Gases and particulates from all the ships coming and going had strewn the emptiness with a tenuous veil of smog that glowed in exotic, delicate colors, and haloed all the inhabited globes and stations that made up Fort Eisenhower.
The Shotgun itself was a perfect black void, lasered to an immaculate emptiness. But that made it perfectly transparent. You never saw it. You saw particles blaze on annihilation as they drifted into the Shotgun’s perimeter field. On days of heavy pollution the annihilations described a glittering cell of a honeycomb.
Riding the beam in, Calli wondered why she was picking up no chatter on the secure channel of patrols searching for the Roman lurkers she had reported. Then she realized they had changed the code, and those conversations were now closed to her.
Good. Unsettling, but good.
Monitor’s approach shut down traffic in the crowded space lanes for the best part of an hour. Calli could hear the ferrymen complaining on the open channels.
In the absence of any explanation for the delay, the rumors germinated, bouncing about the local channels, that Spacecraft One was headed through the Shotgun.
So Calli approached the fort to the tune of “Hail to the Chief ” on the Marine channel.
On Calli’s advice, the Monitor was led under bomb squad escort to quarantine in a heavily armed sector of the Fortress, far away from the civilian spheres and the Shotgun itself.
Calli and her crew were taken to debriefing under heavy guard, where she established her identity, told her tale, and ordered Commander Bright delivered to the military infirmary.
Hours later, Calli was sitting in a bar at Station Ibex, unwinding with some old comrades from her Inca days (who still called her Crash Carmel) when the MPs came to collect her with sidearms drawn, safeties off.
“Hell, Crash, what’d you do?” said Vittorio Ricci.
“Brighty’s awake,” Calli concluded. Tossed back her shot, rapped her glass on the bar. Took her leave from her mates, “Gents.”
Serious now, her friends made to stand with her, demanding t
o know the bullshit charge, but Calli motioned them down. “This won’t take long.” She signaled to the barkeep that the last round was on her, and she went quietly with the MPs. Tolerated the nudge in her back with the gun barrel.
She was thrown into detention and held under the kind of stark and brightly lit security they used for dangerous and suicidal terrorists.
She marveled a bit at the overkill. Brighty had unloaded quite a heavy shovelful to win her this treatment.
Still, the conclusion of the matter seemed obvious and inescapable, so she hadn’t the sense yet to be frightened.
She waived legal representation, against strong ad visement.
“No need,” she said for the ninth time, this time in an interview with the stationmaster, General Paxton S. Pike of the U.S. Fleet Marine Corps. “I don’t want to blow this thing out of proportion.”

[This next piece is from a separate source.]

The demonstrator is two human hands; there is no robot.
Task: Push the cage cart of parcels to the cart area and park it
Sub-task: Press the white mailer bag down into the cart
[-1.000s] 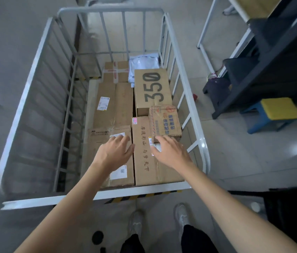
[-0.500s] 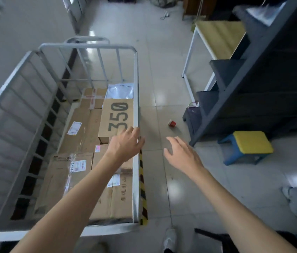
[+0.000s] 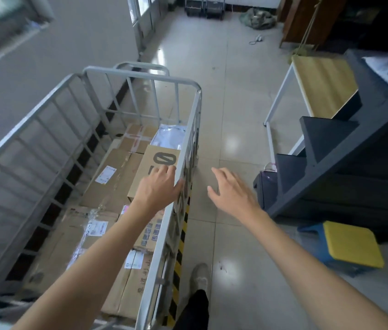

“You have an astonishing sense of proportion, Commander,” said General Pike. The man’s small eyes crowded the bridge of his nose, leaving too much face on either side of them. “I’ve heard megalomaniacs do.”
Woke her up. Coming from a military judge.
This interview was not an investigation. General Pike had already sided with Brighty.
But there was no sense painting the man into a corner. The stronger the general declared his position, the harder it would be for him to back out of it when he realized that Brighty had taken him for an idiot.
Calli spoke evenly, “I prefer to keep this as informal as possible.”
“Informality is not possible at all. Not with a charge of mutiny and treason.”
“Treason? What hat did Brighty pull that from?”
“You wish to lay countercharges?”
“No, sir.”
“According to your statement in debriefing, Commander Bright made a bid for command, which you assert you rightfully held. What would that be, if not mutiny?”
“That would be a mistake—which I excused on medical grounds.”
“How generous of you.”
“I don’t think it was generous. It was reasonable.”
“You think?” Small eyes gleamed as if Pike were about to play a trump card. Which he did with a folding of hands and leaning across the table, “Commander Bright passed the detox screening.”